I created a simple hello world program in C like so:
#include <stdio.h>
int main() {
printf("Hello World!\n");
return 0;
}
Afterwards, I compiled it on Mac using gcc and dumped it using xxd. With 16 bytes per line (8 words), the compiled program was a total of 3073 lines or 49 424 bytes. Out of all these bytes, only 1 904 of them composed the program while the remaining 47 520 bytes were all zeros.
Considering that only approximately 3.9% of the bytes are not zeros, this is a clear example of a waste of space. Is there any way to optimize the size of the executable here? (By the way, I already tried using the -Os
compiler option and got no results.)
Edit: I got these numbers by counting lines of hexdump, but within the lines containing actual instructions there were also zeros. I didn't count these bytes as they may be crucial to the execution of the program. (Like the null terminator for the string Hello World!
) I only counted full blocks of zeros.
gcc on MacOS generates object and executable files in the Mach-O file format. The file is divided up into multiple segments, each of which has some alignment requirement to make loading more efficient (hence why you get all the zero padding). I took your code and built it on my Mac with gcc, gives me an executable size of 8432 bytes. Yes, xxd
gives me a bunch of zeros. Here's the objdump
output of the section headers:
$ objdump -section-headers hello
hello: file format Mach-O 64-bit x86-64
Sections:
Idx Name Size Address Type
0 __text 0000002a 0000000100000f50 TEXT
1 __stubs 00000006 0000000100000f7a TEXT
2 __stub_helper 0000001a 0000000100000f80 TEXT
3 __cstring 0000000f 0000000100000f9a DATA
4 __unwind_info 00000048 0000000100000fac DATA
5 __nl_symbol_ptr 00000010 0000000100001000 DATA
6 __la_symbol_ptr 00000008 0000000100001010 DATA
__text
contains the machine code of your program, __cstring
contains the literal "Hello World!\n"
, and there's a bunch of metadata associated with each section.

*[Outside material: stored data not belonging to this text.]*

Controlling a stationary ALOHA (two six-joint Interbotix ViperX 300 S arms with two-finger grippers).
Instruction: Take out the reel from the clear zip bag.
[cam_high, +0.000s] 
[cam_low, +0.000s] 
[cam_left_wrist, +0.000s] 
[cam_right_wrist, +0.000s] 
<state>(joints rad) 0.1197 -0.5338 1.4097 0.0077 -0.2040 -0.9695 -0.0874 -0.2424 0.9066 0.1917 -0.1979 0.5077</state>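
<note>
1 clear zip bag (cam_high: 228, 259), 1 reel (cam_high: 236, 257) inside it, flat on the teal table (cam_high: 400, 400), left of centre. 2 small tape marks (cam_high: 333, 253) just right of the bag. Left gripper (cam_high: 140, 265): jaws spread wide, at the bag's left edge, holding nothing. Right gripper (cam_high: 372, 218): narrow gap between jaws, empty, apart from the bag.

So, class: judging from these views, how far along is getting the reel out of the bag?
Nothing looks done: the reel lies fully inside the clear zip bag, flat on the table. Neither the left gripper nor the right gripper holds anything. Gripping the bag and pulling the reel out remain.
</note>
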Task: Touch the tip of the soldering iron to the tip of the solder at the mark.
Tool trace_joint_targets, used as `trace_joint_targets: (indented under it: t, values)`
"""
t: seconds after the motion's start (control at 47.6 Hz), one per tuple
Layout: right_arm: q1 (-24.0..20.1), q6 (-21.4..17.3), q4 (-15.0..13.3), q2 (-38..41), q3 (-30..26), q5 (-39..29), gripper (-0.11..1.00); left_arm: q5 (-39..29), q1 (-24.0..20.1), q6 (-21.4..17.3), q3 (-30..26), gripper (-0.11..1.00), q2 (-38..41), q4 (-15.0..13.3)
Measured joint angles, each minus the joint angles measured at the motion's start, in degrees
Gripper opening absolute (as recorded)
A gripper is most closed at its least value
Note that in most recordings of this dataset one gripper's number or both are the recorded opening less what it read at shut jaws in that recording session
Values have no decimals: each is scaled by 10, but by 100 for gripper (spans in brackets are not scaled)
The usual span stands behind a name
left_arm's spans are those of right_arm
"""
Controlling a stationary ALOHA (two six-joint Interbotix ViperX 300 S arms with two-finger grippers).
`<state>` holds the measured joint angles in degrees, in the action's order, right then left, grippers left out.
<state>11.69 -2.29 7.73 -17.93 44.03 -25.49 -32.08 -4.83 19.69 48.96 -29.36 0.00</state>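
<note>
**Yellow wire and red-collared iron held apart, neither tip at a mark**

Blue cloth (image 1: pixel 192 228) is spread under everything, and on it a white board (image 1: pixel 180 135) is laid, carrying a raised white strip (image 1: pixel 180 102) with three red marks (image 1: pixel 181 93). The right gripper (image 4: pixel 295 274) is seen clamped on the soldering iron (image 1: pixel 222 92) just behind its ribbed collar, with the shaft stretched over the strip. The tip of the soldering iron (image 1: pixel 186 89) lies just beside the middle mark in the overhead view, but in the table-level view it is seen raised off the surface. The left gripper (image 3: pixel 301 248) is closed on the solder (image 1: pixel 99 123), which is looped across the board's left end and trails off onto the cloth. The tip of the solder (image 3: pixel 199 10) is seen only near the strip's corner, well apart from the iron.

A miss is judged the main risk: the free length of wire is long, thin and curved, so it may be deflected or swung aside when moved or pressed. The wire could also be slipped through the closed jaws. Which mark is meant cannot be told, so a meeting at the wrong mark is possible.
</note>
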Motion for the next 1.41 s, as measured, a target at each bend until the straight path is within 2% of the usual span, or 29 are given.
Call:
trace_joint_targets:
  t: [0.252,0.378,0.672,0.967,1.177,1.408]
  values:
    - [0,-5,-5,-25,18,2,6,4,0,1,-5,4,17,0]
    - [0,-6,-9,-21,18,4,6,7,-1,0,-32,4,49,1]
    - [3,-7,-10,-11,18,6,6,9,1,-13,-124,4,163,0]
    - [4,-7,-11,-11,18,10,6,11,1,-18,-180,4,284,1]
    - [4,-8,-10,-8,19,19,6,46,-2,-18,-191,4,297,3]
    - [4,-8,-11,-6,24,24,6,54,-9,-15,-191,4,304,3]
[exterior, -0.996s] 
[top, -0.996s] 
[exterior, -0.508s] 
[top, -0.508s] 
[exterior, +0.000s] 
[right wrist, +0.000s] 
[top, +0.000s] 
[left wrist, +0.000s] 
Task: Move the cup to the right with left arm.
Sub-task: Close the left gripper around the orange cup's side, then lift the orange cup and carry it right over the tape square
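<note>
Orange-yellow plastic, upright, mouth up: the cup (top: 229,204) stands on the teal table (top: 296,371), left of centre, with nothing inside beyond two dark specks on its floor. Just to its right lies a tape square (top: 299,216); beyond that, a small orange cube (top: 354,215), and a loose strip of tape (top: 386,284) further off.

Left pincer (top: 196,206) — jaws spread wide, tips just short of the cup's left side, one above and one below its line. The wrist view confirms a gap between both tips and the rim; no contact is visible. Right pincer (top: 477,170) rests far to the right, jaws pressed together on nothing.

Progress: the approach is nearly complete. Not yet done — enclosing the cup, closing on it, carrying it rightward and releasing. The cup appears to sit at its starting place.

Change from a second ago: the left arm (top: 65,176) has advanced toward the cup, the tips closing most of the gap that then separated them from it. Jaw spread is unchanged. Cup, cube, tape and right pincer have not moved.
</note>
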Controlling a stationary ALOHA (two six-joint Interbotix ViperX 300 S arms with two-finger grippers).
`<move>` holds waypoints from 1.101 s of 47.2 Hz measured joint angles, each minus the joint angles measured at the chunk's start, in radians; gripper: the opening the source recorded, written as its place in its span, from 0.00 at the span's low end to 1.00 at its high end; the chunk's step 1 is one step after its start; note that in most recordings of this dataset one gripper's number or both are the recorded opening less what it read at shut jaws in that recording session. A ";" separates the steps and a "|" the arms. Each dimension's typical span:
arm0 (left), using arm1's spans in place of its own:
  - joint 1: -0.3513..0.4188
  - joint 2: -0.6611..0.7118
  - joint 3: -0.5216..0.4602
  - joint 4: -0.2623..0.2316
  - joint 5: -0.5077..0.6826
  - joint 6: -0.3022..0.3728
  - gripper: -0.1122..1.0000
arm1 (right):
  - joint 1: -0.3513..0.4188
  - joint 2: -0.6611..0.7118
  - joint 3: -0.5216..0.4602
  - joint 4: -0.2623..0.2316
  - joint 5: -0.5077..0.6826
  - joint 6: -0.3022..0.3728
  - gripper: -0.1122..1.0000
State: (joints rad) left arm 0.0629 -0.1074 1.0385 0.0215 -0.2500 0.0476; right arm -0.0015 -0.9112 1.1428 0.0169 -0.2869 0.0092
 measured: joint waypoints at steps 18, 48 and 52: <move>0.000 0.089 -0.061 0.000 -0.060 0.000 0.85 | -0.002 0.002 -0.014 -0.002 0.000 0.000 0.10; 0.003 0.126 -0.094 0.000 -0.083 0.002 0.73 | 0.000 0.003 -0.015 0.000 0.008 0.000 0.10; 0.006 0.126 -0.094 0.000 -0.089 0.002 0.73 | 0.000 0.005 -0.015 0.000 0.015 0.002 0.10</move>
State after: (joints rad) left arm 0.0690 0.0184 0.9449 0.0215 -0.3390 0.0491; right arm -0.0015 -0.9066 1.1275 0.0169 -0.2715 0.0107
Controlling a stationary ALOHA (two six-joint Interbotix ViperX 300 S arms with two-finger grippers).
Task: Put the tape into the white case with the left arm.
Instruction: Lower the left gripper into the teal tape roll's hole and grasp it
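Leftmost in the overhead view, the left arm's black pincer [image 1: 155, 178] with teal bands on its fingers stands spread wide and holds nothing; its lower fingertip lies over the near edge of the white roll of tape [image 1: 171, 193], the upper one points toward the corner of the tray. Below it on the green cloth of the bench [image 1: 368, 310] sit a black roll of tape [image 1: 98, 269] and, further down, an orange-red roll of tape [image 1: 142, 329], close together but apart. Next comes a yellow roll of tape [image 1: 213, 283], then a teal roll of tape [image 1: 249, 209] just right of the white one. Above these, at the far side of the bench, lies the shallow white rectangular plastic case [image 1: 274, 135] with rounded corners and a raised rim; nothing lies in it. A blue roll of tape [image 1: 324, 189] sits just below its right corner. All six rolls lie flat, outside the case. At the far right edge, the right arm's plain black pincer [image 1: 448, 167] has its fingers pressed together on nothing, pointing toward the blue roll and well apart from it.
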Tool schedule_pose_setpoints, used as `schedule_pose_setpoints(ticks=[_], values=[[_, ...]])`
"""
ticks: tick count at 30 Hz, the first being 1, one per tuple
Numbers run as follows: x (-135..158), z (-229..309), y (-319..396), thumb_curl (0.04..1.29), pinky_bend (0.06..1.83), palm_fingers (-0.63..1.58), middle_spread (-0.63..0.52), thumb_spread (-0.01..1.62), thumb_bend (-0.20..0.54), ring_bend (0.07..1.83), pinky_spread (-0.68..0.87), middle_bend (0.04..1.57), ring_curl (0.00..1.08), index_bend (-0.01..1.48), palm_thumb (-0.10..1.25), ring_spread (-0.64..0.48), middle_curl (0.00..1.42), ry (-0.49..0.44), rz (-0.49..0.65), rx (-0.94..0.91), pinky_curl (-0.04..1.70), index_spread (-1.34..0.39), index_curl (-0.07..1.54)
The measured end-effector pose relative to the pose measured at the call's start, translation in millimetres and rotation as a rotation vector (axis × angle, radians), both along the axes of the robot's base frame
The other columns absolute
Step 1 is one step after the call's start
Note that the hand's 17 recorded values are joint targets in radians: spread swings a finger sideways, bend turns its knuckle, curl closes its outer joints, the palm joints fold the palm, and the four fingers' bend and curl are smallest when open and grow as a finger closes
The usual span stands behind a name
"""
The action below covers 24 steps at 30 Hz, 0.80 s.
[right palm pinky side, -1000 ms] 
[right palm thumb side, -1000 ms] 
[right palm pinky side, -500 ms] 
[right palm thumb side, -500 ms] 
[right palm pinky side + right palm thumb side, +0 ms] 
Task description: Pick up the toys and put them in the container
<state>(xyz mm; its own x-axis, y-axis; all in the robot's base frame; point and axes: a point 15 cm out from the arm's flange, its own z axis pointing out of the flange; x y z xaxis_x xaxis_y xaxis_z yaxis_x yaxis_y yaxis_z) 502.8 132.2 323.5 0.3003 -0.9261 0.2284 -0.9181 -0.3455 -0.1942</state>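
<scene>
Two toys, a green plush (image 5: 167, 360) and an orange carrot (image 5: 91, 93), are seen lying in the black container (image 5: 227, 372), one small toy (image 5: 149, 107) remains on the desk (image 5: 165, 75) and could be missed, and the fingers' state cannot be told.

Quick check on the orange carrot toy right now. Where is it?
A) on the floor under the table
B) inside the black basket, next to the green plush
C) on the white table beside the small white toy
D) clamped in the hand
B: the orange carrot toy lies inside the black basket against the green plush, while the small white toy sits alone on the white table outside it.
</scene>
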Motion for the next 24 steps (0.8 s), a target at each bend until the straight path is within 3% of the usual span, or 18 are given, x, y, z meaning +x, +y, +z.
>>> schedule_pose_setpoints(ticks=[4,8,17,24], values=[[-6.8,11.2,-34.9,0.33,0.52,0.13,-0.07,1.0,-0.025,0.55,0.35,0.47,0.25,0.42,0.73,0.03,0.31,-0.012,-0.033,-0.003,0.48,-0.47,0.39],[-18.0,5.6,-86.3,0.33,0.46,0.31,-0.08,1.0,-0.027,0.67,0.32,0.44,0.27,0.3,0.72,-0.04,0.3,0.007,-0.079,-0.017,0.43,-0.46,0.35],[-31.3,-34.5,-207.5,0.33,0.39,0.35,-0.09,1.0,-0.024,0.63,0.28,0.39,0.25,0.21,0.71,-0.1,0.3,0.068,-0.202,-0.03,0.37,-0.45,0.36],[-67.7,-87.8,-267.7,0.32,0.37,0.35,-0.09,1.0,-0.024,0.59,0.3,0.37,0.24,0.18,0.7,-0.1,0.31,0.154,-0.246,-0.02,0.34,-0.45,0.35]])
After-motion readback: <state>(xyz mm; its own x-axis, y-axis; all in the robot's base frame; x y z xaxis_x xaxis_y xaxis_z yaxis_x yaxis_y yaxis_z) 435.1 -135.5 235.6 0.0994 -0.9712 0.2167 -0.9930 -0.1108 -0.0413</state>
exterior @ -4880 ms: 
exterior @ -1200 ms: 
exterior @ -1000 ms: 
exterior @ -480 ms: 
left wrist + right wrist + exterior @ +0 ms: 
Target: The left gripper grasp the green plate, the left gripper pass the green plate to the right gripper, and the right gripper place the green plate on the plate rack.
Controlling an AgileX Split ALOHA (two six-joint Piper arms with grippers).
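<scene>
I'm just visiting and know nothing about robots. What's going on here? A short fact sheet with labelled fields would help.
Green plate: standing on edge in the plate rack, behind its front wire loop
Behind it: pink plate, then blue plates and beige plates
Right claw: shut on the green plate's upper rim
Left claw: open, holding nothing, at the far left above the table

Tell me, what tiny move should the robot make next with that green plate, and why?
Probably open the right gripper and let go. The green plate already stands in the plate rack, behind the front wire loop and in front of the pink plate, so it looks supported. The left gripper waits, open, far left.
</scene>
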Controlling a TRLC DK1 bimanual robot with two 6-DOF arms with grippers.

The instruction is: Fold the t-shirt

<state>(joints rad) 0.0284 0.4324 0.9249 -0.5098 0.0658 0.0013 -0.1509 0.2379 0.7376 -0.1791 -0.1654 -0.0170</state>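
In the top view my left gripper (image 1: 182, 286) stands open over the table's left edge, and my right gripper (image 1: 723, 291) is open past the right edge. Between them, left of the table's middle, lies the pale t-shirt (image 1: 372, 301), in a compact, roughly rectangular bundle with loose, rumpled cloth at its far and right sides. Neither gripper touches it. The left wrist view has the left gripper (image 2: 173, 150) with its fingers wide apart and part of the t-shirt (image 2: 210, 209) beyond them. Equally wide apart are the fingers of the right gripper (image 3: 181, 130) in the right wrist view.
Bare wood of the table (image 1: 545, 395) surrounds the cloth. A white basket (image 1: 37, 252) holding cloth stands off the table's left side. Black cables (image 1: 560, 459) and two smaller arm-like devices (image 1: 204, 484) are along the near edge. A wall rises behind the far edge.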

This kind of structure is obviously overkill for a simple program like yours, but simple programs like yours are not the norm. Object and executable file formats have to be able to support dynamic loading, symbol relocation, and other things that require complex structures. There's a minimum level of complexity (and thus size) for any compiled program.
So executable files for "small" programs are larger than you think they should be based on the source code, but realize there's a lot more than just your source code in there.